La dernière partie nous transporte au Shanxi, dans ce
Fenyang si cher à Jia Zhangke – parce qu’il en est
originaire. Il s’intéresse là à des petits tailleurs dont le
métier représente l’autre versant utilitaire de la
fabrication des vêtements en Chine : le côté humble et
populaire, enraciné dans la tradition, le vêtement étant
traditionnellement, avec la nourriture, l’un des deux
besoins de base du peuple chinois, avant même le toit.
Or ces petits métiers ne représentent plus,
aujourd’hui, que de précaires stratégies de survie,
et se meurent sous la concurrence des grandes usines
du sud. Un ancien tailleur l’explique très bien : il
fabriquait un pantalon pour quarante yuans, les
pantalons vendus maintenant sur le marché en coûtent
trente, il ne pouvait pas lutter ; il a donc arrêté
et s’est fait embaucher dans la mine locale.

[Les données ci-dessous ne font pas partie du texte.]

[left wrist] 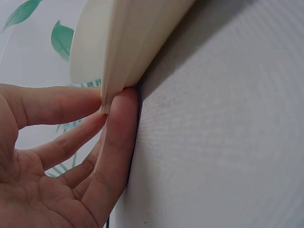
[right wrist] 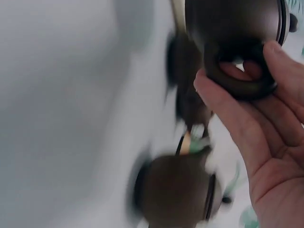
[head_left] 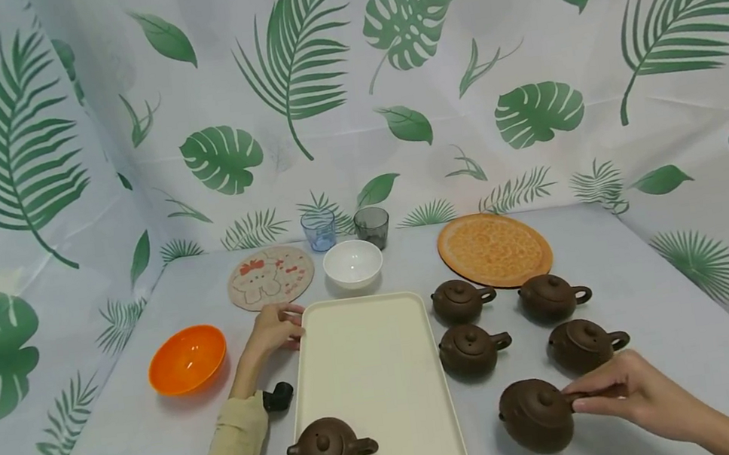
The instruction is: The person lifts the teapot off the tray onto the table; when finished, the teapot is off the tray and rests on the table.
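A cream rectangular tray (head_left: pixel 380 354) lies lengthwise in the middle of the grey table. One brown clay teapot (head_left: pixel 327 452) stands at its near end. My left hand (head_left: pixel 276 329) is at the tray's far left corner; in the left wrist view the tray's rim (left wrist: pixel 118 52) sits pinched between thumb and fingers (left wrist: pixel 116 137). To the right of the tray, my right hand (head_left: pixel 613 388) grips the handle of another brown teapot (head_left: pixel 536 415). The right wrist view shows that teapot's ring handle (right wrist: pixel 237 83) held by my fingers (right wrist: pixel 228 109).
Several more brown teapots (head_left: pixel 468 350) stand right of the tray, one blurred (right wrist: pixel 175 190). Behind them lies an orange round mat (head_left: pixel 494 249). A white bowl (head_left: pixel 352 263), two glasses (head_left: pixel 318 230), a bear coaster (head_left: pixel 271 277) and an orange bowl (head_left: pixel 186 359) are also here. Leaf-print curtains surround the table.
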Tool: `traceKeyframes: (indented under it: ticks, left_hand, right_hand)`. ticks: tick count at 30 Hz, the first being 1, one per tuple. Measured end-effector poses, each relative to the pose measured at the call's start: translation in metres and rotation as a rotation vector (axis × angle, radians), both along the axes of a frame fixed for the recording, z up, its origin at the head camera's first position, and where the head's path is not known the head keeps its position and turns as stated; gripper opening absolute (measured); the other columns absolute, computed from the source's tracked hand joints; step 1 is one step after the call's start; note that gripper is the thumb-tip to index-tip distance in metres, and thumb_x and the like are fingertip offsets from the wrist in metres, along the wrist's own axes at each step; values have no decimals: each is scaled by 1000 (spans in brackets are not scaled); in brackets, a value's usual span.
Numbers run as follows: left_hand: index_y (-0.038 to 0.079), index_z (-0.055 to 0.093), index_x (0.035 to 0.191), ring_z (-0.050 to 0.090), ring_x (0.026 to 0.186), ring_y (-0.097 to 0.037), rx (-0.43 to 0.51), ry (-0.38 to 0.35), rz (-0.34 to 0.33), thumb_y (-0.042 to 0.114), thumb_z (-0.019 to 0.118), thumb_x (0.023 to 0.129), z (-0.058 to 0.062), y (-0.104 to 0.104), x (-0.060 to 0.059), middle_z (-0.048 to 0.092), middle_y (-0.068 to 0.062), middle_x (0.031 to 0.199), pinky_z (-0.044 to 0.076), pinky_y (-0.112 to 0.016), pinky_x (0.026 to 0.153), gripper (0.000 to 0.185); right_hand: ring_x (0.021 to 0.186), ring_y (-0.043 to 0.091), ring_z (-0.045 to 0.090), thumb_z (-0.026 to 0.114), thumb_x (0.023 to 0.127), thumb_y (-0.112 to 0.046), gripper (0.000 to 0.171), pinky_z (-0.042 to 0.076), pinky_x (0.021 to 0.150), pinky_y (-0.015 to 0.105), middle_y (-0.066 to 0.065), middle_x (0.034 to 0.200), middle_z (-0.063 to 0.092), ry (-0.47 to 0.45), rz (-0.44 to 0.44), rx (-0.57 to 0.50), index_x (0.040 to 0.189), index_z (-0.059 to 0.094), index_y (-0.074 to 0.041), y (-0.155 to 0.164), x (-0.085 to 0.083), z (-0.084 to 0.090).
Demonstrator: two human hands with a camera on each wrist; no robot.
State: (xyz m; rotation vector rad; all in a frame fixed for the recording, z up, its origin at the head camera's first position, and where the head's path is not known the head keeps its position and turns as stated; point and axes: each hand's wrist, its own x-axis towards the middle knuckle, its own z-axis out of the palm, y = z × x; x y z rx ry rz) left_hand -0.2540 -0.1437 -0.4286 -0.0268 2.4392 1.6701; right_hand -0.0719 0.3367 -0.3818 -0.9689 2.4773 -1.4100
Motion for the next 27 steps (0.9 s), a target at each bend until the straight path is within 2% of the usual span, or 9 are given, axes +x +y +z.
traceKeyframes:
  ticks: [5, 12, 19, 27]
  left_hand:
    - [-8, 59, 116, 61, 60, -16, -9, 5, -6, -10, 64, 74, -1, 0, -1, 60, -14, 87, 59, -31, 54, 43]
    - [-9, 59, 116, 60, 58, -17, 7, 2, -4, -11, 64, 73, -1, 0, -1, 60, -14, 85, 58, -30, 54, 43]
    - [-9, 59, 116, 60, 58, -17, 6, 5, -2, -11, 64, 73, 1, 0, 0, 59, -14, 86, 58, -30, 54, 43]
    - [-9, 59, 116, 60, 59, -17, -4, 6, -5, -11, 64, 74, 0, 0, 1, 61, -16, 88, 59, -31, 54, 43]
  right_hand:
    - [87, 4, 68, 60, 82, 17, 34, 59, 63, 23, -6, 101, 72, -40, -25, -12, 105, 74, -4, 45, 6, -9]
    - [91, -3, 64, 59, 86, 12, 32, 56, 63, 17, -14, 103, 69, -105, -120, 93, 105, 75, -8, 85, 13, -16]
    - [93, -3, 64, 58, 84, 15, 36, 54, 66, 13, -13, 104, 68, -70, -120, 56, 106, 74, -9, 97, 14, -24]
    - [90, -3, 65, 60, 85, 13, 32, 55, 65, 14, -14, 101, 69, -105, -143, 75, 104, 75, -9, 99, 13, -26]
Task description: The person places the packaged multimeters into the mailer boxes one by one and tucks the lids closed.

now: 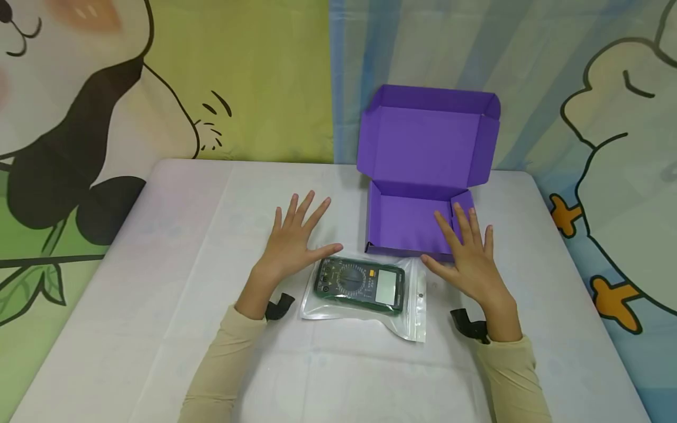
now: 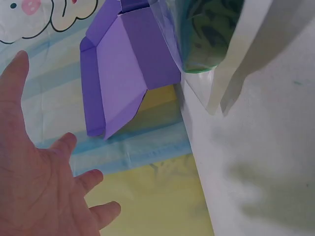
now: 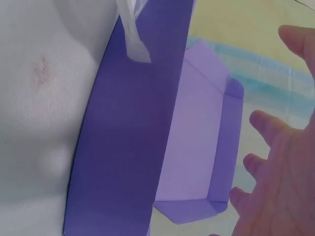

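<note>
The left hand [image 1: 293, 238] is hovering with all fingers spread wide and straight, holding nothing, its thumb reaching toward the upper left corner of the plastic bag [image 1: 365, 296]. The right hand [image 1: 468, 255] is likewise splayed flat and gripping nothing, its thumb pointing at the bag's upper right corner and its fingers lying over the front right corner of the purple box [image 1: 418, 226]. Between the two hands, a green multimeter [image 1: 361, 285] is lying flat inside the clear bag on the white table [image 1: 158, 294]. Just behind it, the box is sitting with its lid [image 1: 428, 138] standing upright. Cartoon-printed cloth [image 1: 106, 88] is hanging behind the table.
</note>
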### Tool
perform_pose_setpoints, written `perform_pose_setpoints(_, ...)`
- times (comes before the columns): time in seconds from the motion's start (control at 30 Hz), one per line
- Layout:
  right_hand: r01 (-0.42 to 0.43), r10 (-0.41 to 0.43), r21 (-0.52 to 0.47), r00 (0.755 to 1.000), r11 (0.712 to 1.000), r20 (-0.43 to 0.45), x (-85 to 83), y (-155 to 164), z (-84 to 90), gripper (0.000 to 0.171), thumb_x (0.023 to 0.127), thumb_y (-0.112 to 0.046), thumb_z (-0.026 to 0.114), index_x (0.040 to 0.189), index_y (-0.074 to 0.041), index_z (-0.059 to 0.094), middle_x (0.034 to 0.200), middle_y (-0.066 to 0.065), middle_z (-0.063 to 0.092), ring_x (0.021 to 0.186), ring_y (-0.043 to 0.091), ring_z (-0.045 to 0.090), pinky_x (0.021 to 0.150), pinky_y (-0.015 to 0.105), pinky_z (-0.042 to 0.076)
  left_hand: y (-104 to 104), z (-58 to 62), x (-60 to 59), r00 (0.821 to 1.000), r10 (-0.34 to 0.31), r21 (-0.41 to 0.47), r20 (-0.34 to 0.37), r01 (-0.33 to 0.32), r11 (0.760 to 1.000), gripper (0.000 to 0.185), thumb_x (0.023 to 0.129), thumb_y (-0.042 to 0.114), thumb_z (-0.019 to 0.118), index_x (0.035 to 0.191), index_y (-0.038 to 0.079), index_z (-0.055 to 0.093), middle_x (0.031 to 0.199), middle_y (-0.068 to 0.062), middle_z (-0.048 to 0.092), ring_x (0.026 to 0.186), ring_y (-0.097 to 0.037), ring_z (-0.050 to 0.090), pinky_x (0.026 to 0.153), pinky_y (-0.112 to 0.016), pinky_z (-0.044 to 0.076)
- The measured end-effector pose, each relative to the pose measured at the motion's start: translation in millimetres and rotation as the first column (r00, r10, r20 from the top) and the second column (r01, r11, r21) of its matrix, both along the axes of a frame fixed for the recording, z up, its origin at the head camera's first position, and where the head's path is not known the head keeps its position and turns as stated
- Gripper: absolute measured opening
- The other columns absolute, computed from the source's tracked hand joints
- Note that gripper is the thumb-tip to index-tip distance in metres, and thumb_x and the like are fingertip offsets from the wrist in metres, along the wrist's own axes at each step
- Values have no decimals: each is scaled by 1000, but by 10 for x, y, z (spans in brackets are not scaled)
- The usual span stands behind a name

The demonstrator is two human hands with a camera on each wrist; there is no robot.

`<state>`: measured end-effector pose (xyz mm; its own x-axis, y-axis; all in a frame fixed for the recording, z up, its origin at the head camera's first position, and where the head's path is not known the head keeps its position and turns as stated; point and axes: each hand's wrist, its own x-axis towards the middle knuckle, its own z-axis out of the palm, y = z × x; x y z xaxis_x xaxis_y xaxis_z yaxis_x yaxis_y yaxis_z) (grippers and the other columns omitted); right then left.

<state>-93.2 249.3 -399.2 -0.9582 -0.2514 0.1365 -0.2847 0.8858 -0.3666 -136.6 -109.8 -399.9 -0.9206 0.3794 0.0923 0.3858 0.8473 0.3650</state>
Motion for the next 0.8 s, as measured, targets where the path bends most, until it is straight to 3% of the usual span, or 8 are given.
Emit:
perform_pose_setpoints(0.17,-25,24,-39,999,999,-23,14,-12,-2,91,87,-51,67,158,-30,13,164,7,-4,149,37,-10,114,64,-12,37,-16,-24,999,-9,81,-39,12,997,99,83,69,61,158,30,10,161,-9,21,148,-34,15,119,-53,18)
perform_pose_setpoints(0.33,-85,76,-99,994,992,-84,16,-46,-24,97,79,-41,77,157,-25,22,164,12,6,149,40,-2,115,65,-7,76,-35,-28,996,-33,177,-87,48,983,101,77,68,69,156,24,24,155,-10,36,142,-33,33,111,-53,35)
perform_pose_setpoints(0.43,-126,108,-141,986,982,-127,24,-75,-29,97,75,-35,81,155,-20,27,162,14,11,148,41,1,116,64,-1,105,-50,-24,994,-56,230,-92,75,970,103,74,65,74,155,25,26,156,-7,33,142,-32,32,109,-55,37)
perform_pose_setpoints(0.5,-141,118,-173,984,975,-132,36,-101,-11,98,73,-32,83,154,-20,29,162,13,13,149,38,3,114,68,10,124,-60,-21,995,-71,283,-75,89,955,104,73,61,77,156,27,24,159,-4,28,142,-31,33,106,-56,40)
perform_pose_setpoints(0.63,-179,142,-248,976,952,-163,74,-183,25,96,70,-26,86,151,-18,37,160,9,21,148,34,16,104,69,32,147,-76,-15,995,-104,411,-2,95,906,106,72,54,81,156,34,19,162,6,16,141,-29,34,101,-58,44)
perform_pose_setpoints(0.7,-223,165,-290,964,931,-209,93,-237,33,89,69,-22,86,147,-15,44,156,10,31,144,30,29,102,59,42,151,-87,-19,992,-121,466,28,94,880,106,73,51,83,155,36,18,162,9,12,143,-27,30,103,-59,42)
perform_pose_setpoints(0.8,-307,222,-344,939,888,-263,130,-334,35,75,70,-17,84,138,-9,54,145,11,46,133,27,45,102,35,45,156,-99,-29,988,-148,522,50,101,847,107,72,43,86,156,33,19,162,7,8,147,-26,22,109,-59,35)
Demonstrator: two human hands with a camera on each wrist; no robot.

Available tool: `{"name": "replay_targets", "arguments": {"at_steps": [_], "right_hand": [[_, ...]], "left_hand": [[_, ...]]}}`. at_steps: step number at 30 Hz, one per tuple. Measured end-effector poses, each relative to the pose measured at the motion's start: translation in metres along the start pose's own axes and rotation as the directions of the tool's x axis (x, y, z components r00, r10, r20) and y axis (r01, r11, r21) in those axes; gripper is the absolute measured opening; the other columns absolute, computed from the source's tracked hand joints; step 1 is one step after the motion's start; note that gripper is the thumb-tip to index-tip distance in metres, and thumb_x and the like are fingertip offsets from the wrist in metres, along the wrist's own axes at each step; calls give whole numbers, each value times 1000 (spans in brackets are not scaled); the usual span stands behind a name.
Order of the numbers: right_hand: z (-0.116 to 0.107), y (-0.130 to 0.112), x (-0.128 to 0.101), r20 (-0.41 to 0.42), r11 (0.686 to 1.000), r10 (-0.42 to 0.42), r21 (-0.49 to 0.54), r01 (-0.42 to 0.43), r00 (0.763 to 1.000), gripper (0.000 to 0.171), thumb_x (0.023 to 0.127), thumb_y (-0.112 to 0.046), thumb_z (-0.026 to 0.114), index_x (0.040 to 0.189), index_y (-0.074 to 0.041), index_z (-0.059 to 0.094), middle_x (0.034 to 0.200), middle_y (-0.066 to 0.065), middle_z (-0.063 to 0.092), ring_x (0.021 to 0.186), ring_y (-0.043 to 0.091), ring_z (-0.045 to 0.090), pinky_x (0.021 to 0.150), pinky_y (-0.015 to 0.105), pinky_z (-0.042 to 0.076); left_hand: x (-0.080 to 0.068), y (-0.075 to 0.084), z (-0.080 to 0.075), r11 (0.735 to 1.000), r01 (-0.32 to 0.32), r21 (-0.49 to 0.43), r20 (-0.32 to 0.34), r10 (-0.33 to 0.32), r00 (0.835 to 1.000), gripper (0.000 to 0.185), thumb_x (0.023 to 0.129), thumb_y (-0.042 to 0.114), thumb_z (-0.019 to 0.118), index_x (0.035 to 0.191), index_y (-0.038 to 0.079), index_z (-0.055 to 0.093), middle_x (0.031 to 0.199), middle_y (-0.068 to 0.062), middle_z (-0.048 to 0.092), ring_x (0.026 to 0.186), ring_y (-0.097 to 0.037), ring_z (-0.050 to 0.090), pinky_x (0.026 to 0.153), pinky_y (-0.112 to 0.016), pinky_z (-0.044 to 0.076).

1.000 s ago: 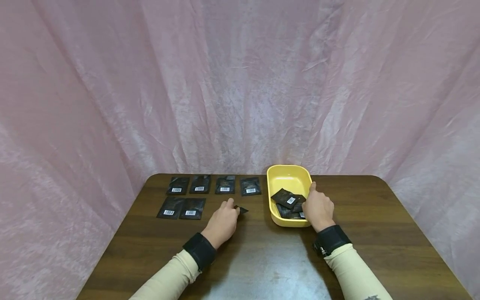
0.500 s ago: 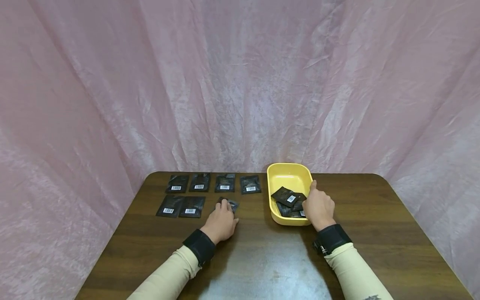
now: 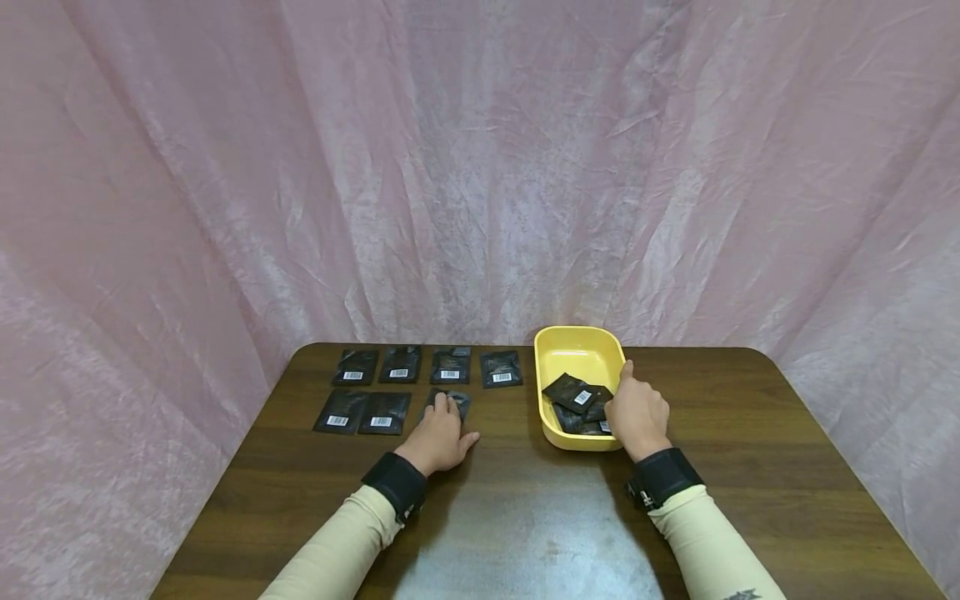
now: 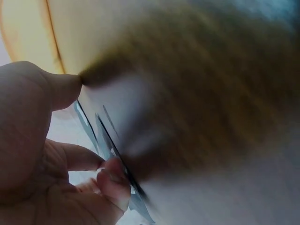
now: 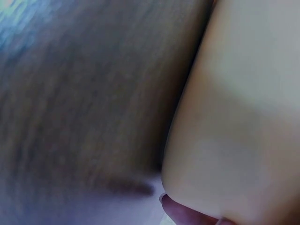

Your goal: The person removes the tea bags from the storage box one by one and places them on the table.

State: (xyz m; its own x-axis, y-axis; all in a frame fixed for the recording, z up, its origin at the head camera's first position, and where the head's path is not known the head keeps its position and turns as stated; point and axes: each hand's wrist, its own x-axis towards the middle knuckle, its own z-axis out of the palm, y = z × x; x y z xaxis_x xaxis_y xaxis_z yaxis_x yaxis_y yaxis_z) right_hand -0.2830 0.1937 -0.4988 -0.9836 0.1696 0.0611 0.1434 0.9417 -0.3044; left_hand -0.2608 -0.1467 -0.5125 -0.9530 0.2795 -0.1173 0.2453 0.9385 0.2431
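Observation:
My left hand (image 3: 437, 439) rests its fingertips on a flat black sachet (image 3: 461, 403), with the thumb spread away to the right on the wood. Part of that sachet is hidden under the fingers. In the left wrist view the fingertips touch the sachet (image 4: 109, 140) at the table surface. My right hand (image 3: 637, 418) grips the right side of a yellow plastic tub (image 3: 541, 400), index finger along the rim. Its wall (image 5: 225, 117) fills much of the right wrist view, with fingertips (image 5: 185, 212) at its lower edge. Several black sachets (image 3: 572, 393) with white barcode labels lie loosely inside the tub.
On the brown wooden table (image 3: 540, 517), a row of several sachets (image 3: 450, 365) lies along the back edge, left of the tub. Two more sachets (image 3: 385, 413) lie side by side in front of them. A pink curtain (image 3: 480, 167) hangs behind the table.
My left hand has gone from holding a sachet tilted up to having it flat on the table, and slid it slightly left beside the front pair. The right hand and tub stay put.

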Motion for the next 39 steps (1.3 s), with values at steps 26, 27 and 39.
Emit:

Il en sort couvert de terre noire, ce qui donne une
superbe séquence de lavage
Useless, le tailleur
de Fenyang
collectif … et l’occasion de filmer les pantalons des
mineurs séchant sur une corde, image d’un monde en marge de
la croissance à deux chiffres dont se targue le pays (ou
s’en targuait il y a peu encore), et rappelant les vêtements
maculés de Ma Ke, transformés eux, dans un autre univers, en
purs objets esthétiques.
Cependant, même dans le monde sombre de la mine, le souci
d’esthétique n’est pas absent : l’épouse de l’ancien
tailleur arbore un beau chemisier de soie rose, elle est
gênée de l’attention que la caméra lui porte, mais son mari,
lui, est très fier de dire que c’est lui qui l’a choisi. La
beauté est finalement un besoin universel, aussi important
que la nourriture ou le logis.
La boucle est ainsi bouclée, même si la dernière partie
peine un peu à trouver son souffle après la superbe envolée
qui la précède. Jia Zhangke avait fait le pari de se servir
des vêtements pour observer la société chinoise : pari
réussi. La Chine apparaît au final comme un kaléidoscope,
une « allégorie composite », une superposition de situations
diverses, symbolisées par Ma Ke et Fenyang, tout autant que
Canton, différentes mais enracinées dans des traditions qui
finalement les relient. C’est peut-être cela qui en fait
toute la richesse, au-delà des clichés sur l’opposition
riches-pauvres ou nantis-laissés pour compte, car ce que
nous montre Jia Zhangke, c’est finalement le même pays, où
chacun essaie de trouver une place à sa mesure.
Après Jia Zhangke
Le « style Liyuan »
Cependant, Ma Ke est en passe de devenir maintenant
un symbole national depuis qu’elle a été choisie
pour dessiner la garde-robe officielle de la
première dame de Chine. C’est elle, en effet, qui a
dessiné les robes que portait Peng Liyuan (彭丽媛),
épouse du président chinois Xi Jinping (习近平),
lors du voyage présidentiel chinois en Russie en
mars 2013. Ma Ke est ainsi apparue comme la réponse
chinoise au
styliste sino-américain Jason Wu qui habille Michelle Obama.
Devenu depuis lors un élément du soft power chinois, le
« style Liyuan » (丽媛style)
risquait de faire perdre à Ma Ke sa prétention à
« l’inutilité ».Mais elle a utilisé pour Peng Liyuan sa
première ligne, Exception… exception à l’idéal de
l’inutile.
Notes
(1) « Dong » est le pendant documentaire de « Still Life » ;
il montre le processus de création des œuvres monumentales
du peintre Liu Xiaodong (刘小东)
illustrant l’impact de la construction du barrage des Trois
Gorges sur la vie dans les villes et bourgades le long du
fleuve, menacées par la montée des eaux.
(2) Les deux caractères 無用–
dans leur graphie traditionnelle - correspondent à la griffe
de Ma Ke, ce sont ceux qui apparaissent sur ses vêtements ;
il est dommage d’utiliser la graphie simplifiée 无用,
car la graphie originale a un équilibre visuel dont a joué,
entre autres, le concepteur de l’affiche du film.